A TRUSTED accounts clerk who stole £625,000 from her Merseyside employer was yesterday sentenced to five-and-a-half years in jail.
Sheila Hodgetts’s five-year scam was so damaging to Waterloo-based company R Betts Construction Ltd that directors were forced to lay off workers.
The 52-year-old, who pleaded guilty in December last year to eight counts of theft and one of fraud, wept as Justice Mark Brown handed down the sentence at Liverpool Crown Court.
Hodgetts’ crimes began in 2002 when she gained access to the civil engineering firm’s electronic wages list.
She invented fake employees and over the next five years paid wages into false accounts she had created for these non-existent staff.
But in reality, all the money was going into her pocket to pay for a deposit on a house and home improvements, the court heard yesterday.
Between November 21, 2002, and May 10, 2007, she stole a total of £625,000 from the construction firm, based on Great George’s Road.
Prosecutor Philip Astbury, said that in Mr Betts’ impact statement he described Hodgetts’s theft as a “prolonged and premeditated betrayal of trust”.
He added that Mr Betts had been led to believe that Hodgetts was suffering from a serious health condition and undergoing surgery for cancer.
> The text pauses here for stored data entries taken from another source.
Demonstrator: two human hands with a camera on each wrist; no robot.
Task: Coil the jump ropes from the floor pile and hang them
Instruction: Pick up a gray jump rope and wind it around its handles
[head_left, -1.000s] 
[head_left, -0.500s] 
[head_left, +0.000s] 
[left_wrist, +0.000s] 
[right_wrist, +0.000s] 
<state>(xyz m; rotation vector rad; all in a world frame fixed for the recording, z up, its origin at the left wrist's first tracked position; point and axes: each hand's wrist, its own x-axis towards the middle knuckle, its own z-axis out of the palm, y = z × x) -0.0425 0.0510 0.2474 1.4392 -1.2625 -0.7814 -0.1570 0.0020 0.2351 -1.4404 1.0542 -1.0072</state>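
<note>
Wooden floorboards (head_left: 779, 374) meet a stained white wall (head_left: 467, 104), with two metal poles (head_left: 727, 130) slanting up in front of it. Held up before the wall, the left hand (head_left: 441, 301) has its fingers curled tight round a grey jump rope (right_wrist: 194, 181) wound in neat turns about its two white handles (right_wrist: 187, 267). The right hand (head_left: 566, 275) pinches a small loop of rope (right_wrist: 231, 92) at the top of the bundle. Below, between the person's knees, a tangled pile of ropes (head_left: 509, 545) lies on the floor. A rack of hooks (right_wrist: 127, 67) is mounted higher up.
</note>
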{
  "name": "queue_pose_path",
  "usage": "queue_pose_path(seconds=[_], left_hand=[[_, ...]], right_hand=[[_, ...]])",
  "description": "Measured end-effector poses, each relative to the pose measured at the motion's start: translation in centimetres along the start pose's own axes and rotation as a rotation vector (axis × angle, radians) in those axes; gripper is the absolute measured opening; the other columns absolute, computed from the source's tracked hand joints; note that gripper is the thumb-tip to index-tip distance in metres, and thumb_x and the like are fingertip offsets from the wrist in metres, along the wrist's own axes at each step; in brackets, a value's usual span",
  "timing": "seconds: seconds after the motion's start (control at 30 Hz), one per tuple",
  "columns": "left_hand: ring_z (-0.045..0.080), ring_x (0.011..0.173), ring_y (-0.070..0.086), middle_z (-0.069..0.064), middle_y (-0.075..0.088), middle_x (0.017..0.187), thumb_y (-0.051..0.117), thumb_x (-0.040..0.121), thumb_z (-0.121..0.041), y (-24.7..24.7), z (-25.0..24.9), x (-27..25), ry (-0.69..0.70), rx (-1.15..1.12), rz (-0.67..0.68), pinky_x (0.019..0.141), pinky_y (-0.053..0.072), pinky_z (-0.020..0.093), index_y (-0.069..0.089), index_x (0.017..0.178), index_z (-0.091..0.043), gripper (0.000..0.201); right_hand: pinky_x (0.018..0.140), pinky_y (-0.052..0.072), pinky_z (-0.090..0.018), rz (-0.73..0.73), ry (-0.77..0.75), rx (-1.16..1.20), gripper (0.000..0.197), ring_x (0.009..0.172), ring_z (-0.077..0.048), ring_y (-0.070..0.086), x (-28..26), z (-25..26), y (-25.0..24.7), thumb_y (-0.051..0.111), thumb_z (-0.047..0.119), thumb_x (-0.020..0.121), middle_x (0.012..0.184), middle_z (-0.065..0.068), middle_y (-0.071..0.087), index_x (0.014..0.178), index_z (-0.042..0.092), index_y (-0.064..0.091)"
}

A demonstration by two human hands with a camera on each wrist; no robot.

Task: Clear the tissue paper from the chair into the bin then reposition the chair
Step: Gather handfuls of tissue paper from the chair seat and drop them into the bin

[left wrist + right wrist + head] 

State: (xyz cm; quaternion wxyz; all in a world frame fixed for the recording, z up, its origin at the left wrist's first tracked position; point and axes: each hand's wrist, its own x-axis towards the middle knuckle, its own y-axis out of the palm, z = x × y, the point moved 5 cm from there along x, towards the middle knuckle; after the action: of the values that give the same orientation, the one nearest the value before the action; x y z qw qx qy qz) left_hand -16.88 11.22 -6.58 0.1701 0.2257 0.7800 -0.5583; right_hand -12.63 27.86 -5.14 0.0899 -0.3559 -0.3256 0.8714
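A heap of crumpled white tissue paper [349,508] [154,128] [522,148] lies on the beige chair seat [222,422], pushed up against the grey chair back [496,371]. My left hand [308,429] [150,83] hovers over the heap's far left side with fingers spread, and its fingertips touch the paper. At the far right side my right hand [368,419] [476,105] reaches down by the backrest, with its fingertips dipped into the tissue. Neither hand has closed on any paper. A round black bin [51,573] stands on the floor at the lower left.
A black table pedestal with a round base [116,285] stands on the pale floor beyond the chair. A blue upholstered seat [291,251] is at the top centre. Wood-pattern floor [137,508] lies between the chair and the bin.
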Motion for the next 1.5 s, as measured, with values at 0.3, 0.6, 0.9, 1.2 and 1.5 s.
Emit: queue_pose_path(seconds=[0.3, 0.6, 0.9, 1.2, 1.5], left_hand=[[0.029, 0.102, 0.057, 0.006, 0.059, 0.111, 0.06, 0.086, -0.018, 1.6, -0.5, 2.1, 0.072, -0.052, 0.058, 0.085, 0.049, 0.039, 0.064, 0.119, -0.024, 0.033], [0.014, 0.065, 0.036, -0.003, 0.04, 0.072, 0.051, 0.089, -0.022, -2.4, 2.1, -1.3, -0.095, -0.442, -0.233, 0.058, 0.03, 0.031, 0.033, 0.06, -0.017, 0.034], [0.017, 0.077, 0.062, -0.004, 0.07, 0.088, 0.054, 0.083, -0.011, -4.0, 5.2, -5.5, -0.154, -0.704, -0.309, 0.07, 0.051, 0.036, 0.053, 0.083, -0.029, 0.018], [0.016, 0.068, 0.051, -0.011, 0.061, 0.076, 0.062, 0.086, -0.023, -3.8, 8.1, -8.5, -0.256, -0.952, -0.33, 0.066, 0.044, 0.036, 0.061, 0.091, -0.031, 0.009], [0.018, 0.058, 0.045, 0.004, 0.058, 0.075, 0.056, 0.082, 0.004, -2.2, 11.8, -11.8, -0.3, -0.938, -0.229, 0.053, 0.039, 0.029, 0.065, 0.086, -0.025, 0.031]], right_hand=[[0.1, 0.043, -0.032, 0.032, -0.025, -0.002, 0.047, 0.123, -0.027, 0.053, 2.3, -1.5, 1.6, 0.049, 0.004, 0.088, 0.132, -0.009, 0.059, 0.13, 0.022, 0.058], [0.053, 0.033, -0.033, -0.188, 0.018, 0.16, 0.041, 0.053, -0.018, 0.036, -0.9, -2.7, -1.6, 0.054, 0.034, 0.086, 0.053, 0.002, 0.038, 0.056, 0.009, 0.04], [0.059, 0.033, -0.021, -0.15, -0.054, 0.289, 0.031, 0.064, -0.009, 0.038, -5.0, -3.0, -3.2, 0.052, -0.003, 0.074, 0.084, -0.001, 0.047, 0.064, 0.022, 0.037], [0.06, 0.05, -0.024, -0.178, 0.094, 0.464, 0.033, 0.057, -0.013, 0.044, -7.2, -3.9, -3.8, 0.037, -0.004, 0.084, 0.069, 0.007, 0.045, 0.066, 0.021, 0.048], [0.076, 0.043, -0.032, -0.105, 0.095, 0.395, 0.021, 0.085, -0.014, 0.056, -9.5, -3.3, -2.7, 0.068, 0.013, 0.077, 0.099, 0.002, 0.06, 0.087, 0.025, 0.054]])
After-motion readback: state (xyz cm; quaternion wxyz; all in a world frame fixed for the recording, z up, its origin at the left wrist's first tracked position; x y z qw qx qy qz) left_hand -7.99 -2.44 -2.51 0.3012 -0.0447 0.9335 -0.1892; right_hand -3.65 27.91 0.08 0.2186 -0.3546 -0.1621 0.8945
She was, in fact, having cosmetic surgery.
By the time suspicion began to fall on Hodgetts, in August, 2007, she had created a fake CV to secure a job with St Helens firm, Kirk Craig Ltd.
She managed to steal a further £3,700 from them.
Hodgetts, of Knowsley Road, St Helens, had originally faced 91 charges with each count reflecting a separate incident of theft, but the charges had been condensed into over-arching counts covering each year of her offending.
Raymond Herman, defending, told the court Hodgetts had admitted a string of offending and confessed to police she had a previous conviction from when she had been working for St Helens Council.
The court also heard that in 2000 to 2001, Hodgetts had stolen £125,000 from her employer of eight years, Allenbuild Ltd.
The company chose not to prosecute, but Hodgetts had to sell her house in order to pay back her employers.
Mr Herman told the court yesterday that psychiatric reports showed that Hodgetts, who had suffered the breakdown of two marriages, had a history of depression and low self-esteem.
Justice Brown said he did not accept that there was a “psychiatric dimension” to the crime, but he did say that the pre-sentencing reports should accompany her to prison. In his summing up, Justice Brown said that Hodgetts “stole in a systematic, cold and ruthless way by seriously abusing [her employer’s] friendship and trust”.
He told Hodgetts: “You are a serious fraudster and accomplished liar. You have shown no real remorse for what you have done to Mr Betts.”
Describing Hodgetts as a “very manipulative individual”, he said: “I am satisfied that your motive has always been one of financial gain.”